Exercise objective:
Copy exactly the lines from the one containing "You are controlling" through the last line of the records, both included, and nothing more.

(Material shown Opens)

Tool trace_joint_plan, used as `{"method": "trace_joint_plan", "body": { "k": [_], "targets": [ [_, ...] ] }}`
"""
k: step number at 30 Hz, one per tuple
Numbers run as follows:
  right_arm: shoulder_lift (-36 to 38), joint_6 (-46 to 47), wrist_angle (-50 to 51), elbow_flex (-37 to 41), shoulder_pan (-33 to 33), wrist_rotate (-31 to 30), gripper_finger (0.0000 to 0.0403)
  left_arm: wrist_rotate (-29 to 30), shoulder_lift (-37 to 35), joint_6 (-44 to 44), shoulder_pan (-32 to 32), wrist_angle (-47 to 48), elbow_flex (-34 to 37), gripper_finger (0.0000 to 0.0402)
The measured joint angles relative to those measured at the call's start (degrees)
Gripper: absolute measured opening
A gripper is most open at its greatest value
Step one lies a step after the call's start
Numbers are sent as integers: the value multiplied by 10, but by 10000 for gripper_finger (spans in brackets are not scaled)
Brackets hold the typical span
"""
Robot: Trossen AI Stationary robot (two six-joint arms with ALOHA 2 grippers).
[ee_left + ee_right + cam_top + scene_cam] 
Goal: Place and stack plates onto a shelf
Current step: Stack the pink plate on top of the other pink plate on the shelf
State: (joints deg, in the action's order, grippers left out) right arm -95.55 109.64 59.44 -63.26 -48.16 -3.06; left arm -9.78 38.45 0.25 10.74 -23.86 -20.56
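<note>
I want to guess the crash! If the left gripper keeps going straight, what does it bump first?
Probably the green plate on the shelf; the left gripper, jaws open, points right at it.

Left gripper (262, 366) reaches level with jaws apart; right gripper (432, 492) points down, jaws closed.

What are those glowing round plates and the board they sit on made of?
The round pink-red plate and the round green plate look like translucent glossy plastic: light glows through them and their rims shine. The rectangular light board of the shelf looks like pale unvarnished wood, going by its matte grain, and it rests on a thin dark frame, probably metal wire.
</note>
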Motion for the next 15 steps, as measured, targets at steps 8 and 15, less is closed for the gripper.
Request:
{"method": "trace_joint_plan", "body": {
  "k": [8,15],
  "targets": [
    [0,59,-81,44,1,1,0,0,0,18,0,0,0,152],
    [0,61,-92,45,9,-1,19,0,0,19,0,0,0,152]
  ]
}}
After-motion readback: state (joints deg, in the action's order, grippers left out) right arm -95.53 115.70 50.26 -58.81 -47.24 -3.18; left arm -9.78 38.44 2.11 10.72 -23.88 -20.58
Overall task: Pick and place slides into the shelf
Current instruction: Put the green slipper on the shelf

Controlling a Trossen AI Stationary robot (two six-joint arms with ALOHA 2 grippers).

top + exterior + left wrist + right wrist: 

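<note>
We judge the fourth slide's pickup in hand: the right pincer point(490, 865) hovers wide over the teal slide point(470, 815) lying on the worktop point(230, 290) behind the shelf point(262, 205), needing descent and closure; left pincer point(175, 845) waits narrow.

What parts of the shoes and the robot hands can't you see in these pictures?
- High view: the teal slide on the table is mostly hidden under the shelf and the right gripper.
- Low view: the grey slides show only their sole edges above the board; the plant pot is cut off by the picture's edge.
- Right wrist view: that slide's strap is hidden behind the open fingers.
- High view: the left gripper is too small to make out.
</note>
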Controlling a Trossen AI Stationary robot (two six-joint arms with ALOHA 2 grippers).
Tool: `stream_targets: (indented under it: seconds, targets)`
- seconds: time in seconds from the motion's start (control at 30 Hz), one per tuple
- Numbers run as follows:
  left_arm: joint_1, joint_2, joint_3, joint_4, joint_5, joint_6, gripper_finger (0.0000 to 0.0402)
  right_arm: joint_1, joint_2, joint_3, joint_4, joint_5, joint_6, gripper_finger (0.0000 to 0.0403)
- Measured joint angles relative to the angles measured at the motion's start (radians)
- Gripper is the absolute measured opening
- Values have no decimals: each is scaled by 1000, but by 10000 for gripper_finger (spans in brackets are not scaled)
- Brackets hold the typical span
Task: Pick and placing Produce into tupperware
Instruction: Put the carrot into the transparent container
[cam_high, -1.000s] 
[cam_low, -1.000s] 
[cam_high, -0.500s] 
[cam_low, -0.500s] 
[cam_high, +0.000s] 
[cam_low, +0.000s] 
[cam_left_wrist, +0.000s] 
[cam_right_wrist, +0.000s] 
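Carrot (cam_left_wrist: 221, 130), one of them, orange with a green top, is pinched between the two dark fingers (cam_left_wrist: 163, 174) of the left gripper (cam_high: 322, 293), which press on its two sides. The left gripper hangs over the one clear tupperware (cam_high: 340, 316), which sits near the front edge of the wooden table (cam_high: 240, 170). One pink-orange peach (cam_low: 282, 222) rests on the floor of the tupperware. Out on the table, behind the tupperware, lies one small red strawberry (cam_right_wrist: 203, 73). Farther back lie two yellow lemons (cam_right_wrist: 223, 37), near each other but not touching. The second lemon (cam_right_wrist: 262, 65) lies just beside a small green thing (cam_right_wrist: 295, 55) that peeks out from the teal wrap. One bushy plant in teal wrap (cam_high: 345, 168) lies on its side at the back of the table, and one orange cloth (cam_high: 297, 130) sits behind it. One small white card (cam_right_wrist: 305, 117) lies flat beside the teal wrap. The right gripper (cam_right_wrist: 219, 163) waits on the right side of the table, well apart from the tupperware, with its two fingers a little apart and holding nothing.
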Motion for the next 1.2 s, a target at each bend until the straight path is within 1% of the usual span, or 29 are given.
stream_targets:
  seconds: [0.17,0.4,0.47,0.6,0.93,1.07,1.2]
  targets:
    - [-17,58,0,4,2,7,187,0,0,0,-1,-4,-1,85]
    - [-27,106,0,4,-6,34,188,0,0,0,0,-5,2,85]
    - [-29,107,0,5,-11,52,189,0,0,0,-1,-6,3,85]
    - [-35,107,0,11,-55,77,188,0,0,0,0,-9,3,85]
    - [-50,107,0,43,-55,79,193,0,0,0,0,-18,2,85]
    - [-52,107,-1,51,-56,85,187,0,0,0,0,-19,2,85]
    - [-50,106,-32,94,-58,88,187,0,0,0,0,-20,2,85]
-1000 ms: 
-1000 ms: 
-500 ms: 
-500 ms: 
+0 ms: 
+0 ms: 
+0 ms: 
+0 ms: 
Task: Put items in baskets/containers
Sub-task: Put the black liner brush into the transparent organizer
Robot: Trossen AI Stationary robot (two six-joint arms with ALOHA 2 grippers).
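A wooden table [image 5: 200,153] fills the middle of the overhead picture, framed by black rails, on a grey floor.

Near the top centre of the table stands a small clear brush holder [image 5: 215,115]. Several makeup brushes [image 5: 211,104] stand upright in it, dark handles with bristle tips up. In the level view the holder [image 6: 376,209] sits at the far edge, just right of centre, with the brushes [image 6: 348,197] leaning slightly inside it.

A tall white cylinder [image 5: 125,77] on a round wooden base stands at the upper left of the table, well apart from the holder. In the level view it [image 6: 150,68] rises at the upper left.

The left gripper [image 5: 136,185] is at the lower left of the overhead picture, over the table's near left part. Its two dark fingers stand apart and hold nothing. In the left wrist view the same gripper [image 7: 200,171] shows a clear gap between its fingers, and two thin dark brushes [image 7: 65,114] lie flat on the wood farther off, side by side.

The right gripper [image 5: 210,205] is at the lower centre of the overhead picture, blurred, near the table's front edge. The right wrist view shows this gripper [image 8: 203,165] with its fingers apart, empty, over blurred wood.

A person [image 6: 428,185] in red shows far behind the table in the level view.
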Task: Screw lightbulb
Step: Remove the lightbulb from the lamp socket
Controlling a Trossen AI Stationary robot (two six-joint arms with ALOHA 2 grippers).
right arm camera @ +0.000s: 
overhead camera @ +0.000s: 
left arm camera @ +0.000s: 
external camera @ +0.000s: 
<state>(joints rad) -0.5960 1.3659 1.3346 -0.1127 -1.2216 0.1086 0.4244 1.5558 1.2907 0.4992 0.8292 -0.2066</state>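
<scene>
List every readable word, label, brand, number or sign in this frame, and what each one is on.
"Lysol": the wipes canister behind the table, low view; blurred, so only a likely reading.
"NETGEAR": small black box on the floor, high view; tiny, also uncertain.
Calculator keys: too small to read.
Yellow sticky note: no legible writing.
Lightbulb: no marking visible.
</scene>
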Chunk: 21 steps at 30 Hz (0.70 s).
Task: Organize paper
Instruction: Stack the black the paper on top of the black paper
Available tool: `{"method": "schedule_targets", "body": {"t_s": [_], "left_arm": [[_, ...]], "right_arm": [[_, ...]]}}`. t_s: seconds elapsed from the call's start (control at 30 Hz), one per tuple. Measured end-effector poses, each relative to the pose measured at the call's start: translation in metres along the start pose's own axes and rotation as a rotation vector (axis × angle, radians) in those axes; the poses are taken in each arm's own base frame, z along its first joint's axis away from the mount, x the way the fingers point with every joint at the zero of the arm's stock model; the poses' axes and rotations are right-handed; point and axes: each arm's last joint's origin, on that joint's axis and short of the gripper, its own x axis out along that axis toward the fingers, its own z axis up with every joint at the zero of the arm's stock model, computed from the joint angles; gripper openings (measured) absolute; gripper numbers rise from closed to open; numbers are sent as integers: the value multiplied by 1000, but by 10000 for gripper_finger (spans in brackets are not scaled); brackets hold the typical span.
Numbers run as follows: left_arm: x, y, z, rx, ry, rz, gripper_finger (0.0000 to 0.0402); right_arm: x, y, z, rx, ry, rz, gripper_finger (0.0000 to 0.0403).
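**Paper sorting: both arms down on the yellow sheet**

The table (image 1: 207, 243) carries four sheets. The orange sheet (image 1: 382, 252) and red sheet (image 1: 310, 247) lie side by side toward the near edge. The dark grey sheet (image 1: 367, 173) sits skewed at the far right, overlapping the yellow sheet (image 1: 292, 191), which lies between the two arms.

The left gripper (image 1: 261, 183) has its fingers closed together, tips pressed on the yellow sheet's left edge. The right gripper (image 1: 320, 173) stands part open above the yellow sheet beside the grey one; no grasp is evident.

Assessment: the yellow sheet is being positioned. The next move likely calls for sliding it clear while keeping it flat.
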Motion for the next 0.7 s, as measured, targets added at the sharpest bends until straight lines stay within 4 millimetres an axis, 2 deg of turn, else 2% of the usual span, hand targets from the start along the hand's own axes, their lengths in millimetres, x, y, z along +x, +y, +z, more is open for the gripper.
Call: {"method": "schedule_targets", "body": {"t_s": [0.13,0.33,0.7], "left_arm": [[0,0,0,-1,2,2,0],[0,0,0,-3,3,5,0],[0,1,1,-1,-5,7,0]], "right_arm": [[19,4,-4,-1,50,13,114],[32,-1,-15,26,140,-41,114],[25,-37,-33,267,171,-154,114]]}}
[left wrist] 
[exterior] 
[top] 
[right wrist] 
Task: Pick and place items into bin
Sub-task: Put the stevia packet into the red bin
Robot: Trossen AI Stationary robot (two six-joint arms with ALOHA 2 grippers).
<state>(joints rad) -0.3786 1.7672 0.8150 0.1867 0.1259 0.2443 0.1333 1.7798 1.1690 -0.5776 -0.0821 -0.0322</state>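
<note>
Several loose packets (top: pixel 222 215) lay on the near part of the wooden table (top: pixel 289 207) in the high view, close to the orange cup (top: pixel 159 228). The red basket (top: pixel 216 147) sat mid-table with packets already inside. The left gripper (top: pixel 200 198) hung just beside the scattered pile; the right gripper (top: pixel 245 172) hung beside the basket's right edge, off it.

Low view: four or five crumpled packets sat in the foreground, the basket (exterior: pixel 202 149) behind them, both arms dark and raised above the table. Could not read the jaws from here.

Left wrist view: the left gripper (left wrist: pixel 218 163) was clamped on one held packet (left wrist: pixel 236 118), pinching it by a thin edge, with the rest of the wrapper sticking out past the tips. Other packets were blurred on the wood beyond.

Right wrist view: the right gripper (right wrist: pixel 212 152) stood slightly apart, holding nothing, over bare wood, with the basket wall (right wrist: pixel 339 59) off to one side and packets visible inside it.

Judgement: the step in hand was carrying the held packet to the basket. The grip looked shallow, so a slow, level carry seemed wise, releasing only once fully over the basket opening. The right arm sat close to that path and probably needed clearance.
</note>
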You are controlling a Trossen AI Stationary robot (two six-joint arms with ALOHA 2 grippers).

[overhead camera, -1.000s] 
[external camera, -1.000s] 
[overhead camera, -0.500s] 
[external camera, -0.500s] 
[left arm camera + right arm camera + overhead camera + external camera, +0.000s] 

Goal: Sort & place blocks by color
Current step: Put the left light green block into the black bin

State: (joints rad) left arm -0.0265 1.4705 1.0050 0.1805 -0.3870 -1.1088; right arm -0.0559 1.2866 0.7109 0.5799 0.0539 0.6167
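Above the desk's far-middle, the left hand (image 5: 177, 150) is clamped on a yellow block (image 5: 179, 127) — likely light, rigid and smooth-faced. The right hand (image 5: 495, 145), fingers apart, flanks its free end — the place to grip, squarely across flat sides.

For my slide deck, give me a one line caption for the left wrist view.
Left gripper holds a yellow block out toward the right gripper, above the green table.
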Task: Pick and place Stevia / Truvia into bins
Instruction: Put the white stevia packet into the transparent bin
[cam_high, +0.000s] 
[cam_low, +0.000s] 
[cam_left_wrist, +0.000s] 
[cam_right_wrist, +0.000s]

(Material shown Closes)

Response to the task:
You are controlling a Trossen AI Stationary robot (two six-joint arms with ALOHA 2 grippers).

[overhead camera, -1.000s] 
[external camera, -1.000s] 
[overhead camera, -0.500s] 
[external camera, -0.500s] 
[left arm camera + right arm camera + overhead camera + external camera, +0.000s] 

Goal: Sort & place blocks by color
Current step: Put the left light green block into the black bin

State: (joints rad) left arm -0.0265 1.4705 1.0050 0.1805 -0.3870 -1.1088; right arm -0.0559 1.2866 0.7109 0.5799 0.0539 0.6167
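Above the desk's far-middle, the left hand (image 5: 177, 150) is clamped on a yellow block (image 5: 179, 127) — likely light, rigid and smooth-faced. The right hand (image 5: 495, 145), fingers apart, flanks its free end — the place to grip, squarely across flat sides.

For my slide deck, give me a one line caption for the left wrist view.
Left gripper holds a yellow block out toward the right gripper, above the green table.
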Task: Pick and place Stevia / Truvia into bins
Instruction: Put the white stevia packet into the transparent bin
[cam_high, +0.000s] 
[cam_low, +0.000s] 
[cam_left_wrist, +0.000s] 
[cam_right_wrist, +0.000s]

Nothing else remains in this exercise.